Given a dataset containing item responses this function will construct empirical graphics using the observed responses to each item conditioned on the total score. When individual item plots are requested then the total score will be formed without the item of interest (i.e., the total score without that item).

Usage

empirical_plot(data, which.items = NULL, smooth = FALSE, formula = resp ~
  s(TS, k = 5), main = NULL, par.strip.text = list(cex = 0.7),
  boxplot = FALSE, par.settings = list(strip.background = list(col =
  "#9ECAE1"), strip.border = list(col = "black")), auto.key = list(space =
  "right"), ...)

Arguments

data
a data.frame or matrix of item responses (see mirt for typical input)
which.items
a numeric vector indicating which items to plot in a faceted image plot. If NULL then a empirical test plot will be constructed instead
smooth
logical; include a GAM smoother instead of the raw proportions? Default is FALSE
formula
formula used for the GAM smoother
main
the main title for the plot. If NULL an internal default will be used
par.strip.text
plotting argument passed to lattice
boxplot
logical; use a boxplot to display the marginal total score differences instead of scatter plots of proportions? Default is FALSE
par.settings
plotting argument passed to lattice
auto.key
plotting argument passed to lattice
...
additional arguments to be passed to lattice and coef()

Details

Note that these types of plots should only be used for unidimensional tests with monotonitically increasing item response functions.
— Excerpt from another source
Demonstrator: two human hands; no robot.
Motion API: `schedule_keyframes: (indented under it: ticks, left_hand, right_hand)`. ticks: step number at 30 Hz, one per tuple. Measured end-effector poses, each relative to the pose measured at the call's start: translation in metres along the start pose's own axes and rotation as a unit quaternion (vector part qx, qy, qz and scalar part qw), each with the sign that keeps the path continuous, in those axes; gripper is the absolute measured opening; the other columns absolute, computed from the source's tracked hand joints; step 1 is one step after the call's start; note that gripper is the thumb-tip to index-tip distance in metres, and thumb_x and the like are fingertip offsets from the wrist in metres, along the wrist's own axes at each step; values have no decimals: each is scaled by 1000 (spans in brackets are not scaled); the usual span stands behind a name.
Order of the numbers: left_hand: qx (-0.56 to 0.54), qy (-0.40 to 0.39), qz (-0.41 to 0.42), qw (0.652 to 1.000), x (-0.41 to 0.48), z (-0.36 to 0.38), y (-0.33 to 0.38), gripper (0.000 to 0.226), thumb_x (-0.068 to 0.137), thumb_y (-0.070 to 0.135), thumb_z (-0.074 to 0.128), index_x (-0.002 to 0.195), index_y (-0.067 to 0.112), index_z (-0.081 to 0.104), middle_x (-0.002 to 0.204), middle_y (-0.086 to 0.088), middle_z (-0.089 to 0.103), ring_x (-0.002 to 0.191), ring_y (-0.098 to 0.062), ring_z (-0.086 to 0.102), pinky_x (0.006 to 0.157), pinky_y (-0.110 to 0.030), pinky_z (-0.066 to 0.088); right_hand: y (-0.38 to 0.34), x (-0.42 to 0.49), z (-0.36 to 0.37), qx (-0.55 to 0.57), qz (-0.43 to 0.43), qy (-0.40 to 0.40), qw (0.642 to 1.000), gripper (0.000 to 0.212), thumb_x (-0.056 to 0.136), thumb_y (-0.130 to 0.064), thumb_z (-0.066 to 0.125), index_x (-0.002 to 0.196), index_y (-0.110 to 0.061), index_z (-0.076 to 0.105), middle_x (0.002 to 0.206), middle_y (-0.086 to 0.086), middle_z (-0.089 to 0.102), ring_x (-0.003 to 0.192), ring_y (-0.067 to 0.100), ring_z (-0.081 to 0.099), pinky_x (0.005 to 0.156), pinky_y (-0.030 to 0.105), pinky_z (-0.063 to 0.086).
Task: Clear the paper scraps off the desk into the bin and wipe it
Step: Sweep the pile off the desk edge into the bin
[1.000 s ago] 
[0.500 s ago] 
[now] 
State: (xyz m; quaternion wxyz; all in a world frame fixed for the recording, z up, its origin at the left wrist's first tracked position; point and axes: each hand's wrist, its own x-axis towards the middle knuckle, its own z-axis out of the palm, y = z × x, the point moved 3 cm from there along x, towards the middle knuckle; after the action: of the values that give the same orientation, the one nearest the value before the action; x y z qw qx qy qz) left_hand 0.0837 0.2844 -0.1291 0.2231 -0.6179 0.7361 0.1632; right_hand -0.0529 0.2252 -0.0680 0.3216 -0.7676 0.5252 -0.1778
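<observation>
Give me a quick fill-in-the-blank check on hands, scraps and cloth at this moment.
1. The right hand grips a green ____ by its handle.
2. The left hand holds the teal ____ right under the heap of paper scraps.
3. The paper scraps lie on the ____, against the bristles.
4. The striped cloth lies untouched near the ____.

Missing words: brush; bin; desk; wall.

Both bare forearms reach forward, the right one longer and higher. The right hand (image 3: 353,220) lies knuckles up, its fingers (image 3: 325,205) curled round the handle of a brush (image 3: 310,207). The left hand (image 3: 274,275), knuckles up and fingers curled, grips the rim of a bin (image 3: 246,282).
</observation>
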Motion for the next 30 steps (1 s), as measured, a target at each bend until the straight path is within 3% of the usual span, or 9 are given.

If monotonicity should be true for all items, however, then these plots may serve as a visual diagnostic tool so long as the majority of items are indeed monotonic.

See Also

itemplot, itemGAM

Examples

Run this code
SAT12[SAT12 == 8] <- NA
data <- key2binary(SAT12,
   key = c(1,4,5,2,3,1,2,1,3,1,2,4,2,1,5,3,4,4,1,4,3,3,4,1,3,5,1,3,1,5,4,5))

#test plot
empirical_plot(data)

#items 1, 2 and 5
empirical_plot(data, c(1, 2, 5))
empirical_plot(data, c(1, 2, 5), smooth = TRUE)
empirical_plot(data, c(1, 2, 5), boxplot = TRUE)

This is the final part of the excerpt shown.